Action Report: August/September 2013
How NWF is making a difference
Safeguarding wildlife and communities in a warming world
Climate change is altering wildlife habitat and devastating communities. For more than four years, the Federation has worked with conservation partners to help wildlife managers and city planners be climate smart—to anticipate climate change impacts and to develop proactive conservation tactics that can help make habitats and communities more resilient. Here are some ways that, with your support, NWF and its partners are helping people and wildlife adapt to a warming world:
• In 2009 and 2011, NWF hosted national conferences on climate change adaptation for policymakers, wildlife managers and conservationists seeking to chart new policies and practices for safeguarding wildlife and their habitats.
• NWF has been helping wildlife and city managers assess the vulnerability of habitat and species to climate change. In 2011, an NWF-led expert working group produced the award-winning Scanning the Conservation Horizon: A Guide to Climate Change Vulnerability Assessment, which the U.S. Fish and Wildlife Service adapted to train hundreds of natural resource managers.
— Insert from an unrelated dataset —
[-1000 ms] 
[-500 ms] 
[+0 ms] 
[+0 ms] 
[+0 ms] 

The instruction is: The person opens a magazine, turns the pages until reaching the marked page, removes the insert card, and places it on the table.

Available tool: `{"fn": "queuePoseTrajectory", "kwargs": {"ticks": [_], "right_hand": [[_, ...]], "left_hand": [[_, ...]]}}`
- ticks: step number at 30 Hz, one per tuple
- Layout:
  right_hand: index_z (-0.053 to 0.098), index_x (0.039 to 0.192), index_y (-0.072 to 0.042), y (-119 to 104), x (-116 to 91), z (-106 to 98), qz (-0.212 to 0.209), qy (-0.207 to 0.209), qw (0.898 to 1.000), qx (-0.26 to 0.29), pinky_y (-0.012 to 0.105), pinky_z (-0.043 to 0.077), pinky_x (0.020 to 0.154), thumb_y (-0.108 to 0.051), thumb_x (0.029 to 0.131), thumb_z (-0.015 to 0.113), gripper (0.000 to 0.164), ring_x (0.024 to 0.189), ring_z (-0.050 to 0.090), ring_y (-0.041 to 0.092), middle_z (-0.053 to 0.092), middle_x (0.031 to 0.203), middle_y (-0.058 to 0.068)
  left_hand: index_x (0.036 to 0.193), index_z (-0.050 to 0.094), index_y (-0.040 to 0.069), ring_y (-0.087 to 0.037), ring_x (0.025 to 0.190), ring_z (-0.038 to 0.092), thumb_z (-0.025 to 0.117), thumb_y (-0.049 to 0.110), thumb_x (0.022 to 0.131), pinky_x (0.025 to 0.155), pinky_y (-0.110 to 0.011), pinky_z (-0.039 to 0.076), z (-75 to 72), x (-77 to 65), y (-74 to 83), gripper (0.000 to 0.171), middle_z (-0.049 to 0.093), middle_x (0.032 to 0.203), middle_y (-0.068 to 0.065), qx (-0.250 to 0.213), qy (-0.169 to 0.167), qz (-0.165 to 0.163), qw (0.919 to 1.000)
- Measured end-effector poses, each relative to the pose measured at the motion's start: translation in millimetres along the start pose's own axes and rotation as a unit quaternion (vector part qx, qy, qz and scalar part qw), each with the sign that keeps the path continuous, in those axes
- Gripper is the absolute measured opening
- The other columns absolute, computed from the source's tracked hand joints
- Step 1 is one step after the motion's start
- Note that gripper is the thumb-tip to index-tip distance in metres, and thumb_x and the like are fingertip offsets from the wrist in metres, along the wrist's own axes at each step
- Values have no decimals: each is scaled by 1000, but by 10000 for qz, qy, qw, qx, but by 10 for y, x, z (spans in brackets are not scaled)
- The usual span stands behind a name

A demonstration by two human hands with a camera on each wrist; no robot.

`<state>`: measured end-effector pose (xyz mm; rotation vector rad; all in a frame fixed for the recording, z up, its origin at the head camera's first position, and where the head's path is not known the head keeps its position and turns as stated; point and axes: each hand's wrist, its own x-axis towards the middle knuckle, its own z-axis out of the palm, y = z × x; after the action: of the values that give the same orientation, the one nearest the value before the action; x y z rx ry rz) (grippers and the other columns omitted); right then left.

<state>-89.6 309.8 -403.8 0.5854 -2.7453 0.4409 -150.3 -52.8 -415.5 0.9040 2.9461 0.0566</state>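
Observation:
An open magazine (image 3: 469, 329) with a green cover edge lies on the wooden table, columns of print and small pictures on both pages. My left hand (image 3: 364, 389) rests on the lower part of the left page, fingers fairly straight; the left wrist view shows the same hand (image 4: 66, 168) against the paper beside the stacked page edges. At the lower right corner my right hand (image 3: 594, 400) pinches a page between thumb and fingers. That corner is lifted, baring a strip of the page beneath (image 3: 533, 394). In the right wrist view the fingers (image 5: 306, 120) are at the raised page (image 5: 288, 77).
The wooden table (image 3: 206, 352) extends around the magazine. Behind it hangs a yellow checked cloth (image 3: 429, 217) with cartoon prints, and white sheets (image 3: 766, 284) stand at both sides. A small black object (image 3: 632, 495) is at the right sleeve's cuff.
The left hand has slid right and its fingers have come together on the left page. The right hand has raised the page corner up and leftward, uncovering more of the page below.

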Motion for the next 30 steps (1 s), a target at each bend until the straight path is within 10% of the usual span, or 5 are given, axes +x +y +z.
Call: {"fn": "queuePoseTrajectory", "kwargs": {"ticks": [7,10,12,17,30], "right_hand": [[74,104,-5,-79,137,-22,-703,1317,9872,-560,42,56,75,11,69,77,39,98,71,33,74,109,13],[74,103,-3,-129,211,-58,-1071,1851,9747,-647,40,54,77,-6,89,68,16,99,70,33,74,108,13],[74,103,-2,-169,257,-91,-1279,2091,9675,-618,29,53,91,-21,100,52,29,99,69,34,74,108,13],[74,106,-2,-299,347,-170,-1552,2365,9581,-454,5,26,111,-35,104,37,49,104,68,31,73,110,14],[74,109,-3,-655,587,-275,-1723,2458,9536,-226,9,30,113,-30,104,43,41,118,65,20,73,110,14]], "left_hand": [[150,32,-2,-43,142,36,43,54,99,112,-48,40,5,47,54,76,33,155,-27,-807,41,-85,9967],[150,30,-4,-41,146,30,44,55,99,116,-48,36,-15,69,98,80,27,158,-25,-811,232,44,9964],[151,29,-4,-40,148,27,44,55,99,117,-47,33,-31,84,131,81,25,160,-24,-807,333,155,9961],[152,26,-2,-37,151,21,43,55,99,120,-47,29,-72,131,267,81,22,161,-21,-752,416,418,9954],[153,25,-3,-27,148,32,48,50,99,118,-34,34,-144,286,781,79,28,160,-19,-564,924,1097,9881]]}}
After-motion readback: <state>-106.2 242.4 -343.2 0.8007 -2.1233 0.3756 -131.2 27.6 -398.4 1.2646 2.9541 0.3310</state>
NWF also has carried out climate change vulnerability assessments at Massachusetts’ Parker River National Wildlife Refuge as well as other locations along the Atlantic Coast, in the Great Lakes and in the Pacific Northwest regions.
• NWF is developing guidance for wildlife managers to incorporate climate considerations into their conservation strategies, and it has been a leader in making sure climate adaptation is incorporated into state wildlife action plans.
• The Federation is also helping communities use nature-based approaches to build climate resilience. For example, in Washington, Ohio and Michigan, NWF has encouraged landowners to plant tree species that can survive in a warming climate while reducing carbon pollution, storm-water runoff and flooding.
• NWF is helping restore habitats to address impacts of climate-fueled storms, sea-level rise and drought. In the wake of Hurricane Sandy, NWF partnered with the U.S. National Park Service and others to replant dune grasses in New York (right). With support from NWF members and the Wildlife Conservation Society’s Climate Adaptation Fund (supported by the Doris Duke Charitable Foundation), NWF is working with the Delaware Division of Fish and Wildlife to create coastal impoundments farther upland so they can survive sea-level rise. And along Ohio’s Black River, NWF worked with local partners to design an innovative river-restoration project that maintains fish-breeding habitat despite fluctuating water levels.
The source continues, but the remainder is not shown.